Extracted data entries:
┏━━

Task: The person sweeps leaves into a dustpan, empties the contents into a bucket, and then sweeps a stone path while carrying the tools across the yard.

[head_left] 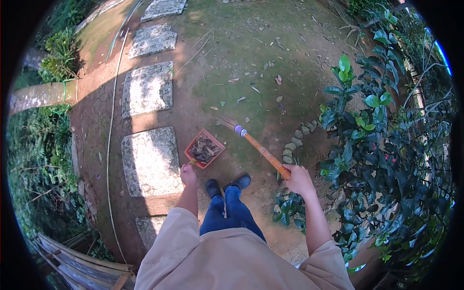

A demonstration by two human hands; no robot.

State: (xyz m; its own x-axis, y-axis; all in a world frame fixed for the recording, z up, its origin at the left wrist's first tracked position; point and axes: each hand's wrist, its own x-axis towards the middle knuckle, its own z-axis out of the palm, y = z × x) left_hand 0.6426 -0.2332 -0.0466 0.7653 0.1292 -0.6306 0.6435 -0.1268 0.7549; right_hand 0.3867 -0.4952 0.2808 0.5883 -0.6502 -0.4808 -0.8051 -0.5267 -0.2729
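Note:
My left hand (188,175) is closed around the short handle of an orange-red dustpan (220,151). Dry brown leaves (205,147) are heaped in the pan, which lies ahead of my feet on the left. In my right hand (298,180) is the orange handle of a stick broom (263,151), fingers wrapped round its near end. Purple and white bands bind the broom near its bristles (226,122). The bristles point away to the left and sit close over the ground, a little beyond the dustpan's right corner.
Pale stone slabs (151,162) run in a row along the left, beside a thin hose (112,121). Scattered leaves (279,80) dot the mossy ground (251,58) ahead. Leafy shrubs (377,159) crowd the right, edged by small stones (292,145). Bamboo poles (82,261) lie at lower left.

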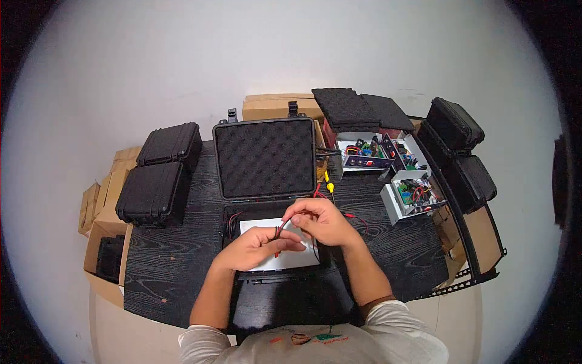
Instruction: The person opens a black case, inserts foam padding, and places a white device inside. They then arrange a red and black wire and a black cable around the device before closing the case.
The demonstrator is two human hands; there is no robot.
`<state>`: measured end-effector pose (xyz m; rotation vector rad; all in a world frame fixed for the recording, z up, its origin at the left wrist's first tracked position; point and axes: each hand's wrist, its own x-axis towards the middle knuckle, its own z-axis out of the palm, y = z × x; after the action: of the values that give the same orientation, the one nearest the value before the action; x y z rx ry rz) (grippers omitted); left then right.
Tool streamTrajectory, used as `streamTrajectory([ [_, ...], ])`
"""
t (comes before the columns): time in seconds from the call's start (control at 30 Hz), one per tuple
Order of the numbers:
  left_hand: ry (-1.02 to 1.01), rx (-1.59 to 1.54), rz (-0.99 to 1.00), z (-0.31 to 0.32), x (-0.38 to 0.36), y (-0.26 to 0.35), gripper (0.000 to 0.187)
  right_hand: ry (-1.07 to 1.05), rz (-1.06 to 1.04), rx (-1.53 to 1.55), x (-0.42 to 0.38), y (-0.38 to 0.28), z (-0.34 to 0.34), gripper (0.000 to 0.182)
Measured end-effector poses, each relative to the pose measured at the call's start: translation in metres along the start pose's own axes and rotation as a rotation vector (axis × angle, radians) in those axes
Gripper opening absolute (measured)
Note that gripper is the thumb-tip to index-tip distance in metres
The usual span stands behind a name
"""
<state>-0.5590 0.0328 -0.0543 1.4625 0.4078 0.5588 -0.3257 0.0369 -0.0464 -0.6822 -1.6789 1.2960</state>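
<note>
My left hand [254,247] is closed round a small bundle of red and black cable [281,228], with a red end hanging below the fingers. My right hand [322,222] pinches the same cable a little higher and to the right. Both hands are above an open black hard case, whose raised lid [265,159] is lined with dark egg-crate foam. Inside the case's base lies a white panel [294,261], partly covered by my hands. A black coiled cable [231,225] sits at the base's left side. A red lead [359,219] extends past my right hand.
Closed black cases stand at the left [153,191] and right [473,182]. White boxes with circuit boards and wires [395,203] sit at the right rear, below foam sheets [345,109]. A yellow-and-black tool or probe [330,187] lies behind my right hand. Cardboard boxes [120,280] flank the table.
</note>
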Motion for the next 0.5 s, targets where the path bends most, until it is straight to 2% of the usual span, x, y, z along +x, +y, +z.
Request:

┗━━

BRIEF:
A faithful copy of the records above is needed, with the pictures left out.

SOLUTION FOR THIS TASK:
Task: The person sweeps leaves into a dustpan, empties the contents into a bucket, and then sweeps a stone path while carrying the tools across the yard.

[head_left] 

A demonstration by two human hands; no robot.

State: (xyz m; its own x-axis, y-axis; all in a world frame fixed for the recording, z up, its origin at the left wrist's first tracked position; point and axes: each hand's wrist, its own x-axis towards the middle knuckle, its own z-axis out of the palm, y = z × x) left_hand 0.6426 -0.2332 -0.0466 0.7653 0.1292 -0.6306 0.6435 -0.1268 0.7549; right_hand 0.3867 -0.4952 0.2808 0.5883 -0.6502 -0.4808 -0.8051 -0.5267 -0.2729
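Note:
My left hand (188,175) is closed around the short handle of an orange-red dustpan (220,151). Dry brown leaves (205,147) are heaped in the pan, which lies ahead of my feet on the left. In my right hand (298,180) is the orange handle of a stick broom (263,151), fingers wrapped round its near end. Purple and white bands bind the broom near its bristles (226,122). The bristles point away to the left and sit close over the ground, a little beyond the dustpan's right corner.
Pale stone slabs (151,162) run in a row along the left, beside a thin hose (112,121). Scattered leaves (279,80) dot the mossy ground (251,58) ahead. Leafy shrubs (377,159) crowd the right, edged by small stones (292,145). Bamboo poles (82,261) lie at lower left.
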
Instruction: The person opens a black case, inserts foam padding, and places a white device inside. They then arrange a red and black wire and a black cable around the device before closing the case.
The demonstrator is two human hands; there is no robot.
`<state>`: measured end-effector pose (xyz m; rotation vector rad; all in a world frame fixed for the recording, z up, its origin at the left wrist's first tracked position; point and axes: each hand's wrist, its own x-axis towards the middle knuckle, its own z-axis out of the palm, y = z × x; after the action: of the values that give the same orientation, the one nearest the value before the action; x y z rx ry rz) (grippers omitted); left then right.
Tool streamTrajectory, used as `streamTrajectory([ [_, ...], ])`
"""
t (comes before the columns): time in seconds from the call's start (control at 30 Hz), one per tuple
Order of the numbers:
  left_hand: ry (-1.02 to 1.01), rx (-1.59 to 1.54), rz (-0.99 to 1.00), z (-0.31 to 0.32), x (-0.38 to 0.36), y (-0.26 to 0.35), gripper (0.000 to 0.187)
  right_hand: ry (-1.07 to 1.05), rz (-1.06 to 1.04), rx (-1.53 to 1.55), x (-0.42 to 0.38), y (-0.38 to 0.28), z (-0.34 to 0.34), gripper (0.000 to 0.182)
Measured end-effector poses, each relative to the pose measured at the call's start: translation in metres along the start pose's own axes and rotation as a rotation vector (axis × angle, radians) in those axes
Gripper opening absolute (measured)
Note that gripper is the thumb-tip to index-tip distance in metres
The usual span stands behind a name
"""
<state>-0.5590 0.0328 -0.0543 1.4625 0.4078 0.5588 -0.3257 0.0369 -0.0464 -0.6822 -1.6789 1.2960</state>
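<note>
My left hand [254,247] is closed round a small bundle of red and black cable [281,228], with a red end hanging below the fingers. My right hand [322,222] pinches the same cable a little higher and to the right. Both hands are above an open black hard case, whose raised lid [265,159] is lined with dark egg-crate foam. Inside the case's base lies a white panel [294,261], partly covered by my hands. A black coiled cable [231,225] sits at the base's left side. A red lead [359,219] extends past my right hand.
Closed black cases stand at the left [153,191] and right [473,182]. White boxes with circuit boards and wires [395,203] sit at the right rear, below foam sheets [345,109]. A yellow-and-black tool or probe [330,187] lies behind my right hand. Cardboard boxes [120,280] flank the table.
</note>
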Motion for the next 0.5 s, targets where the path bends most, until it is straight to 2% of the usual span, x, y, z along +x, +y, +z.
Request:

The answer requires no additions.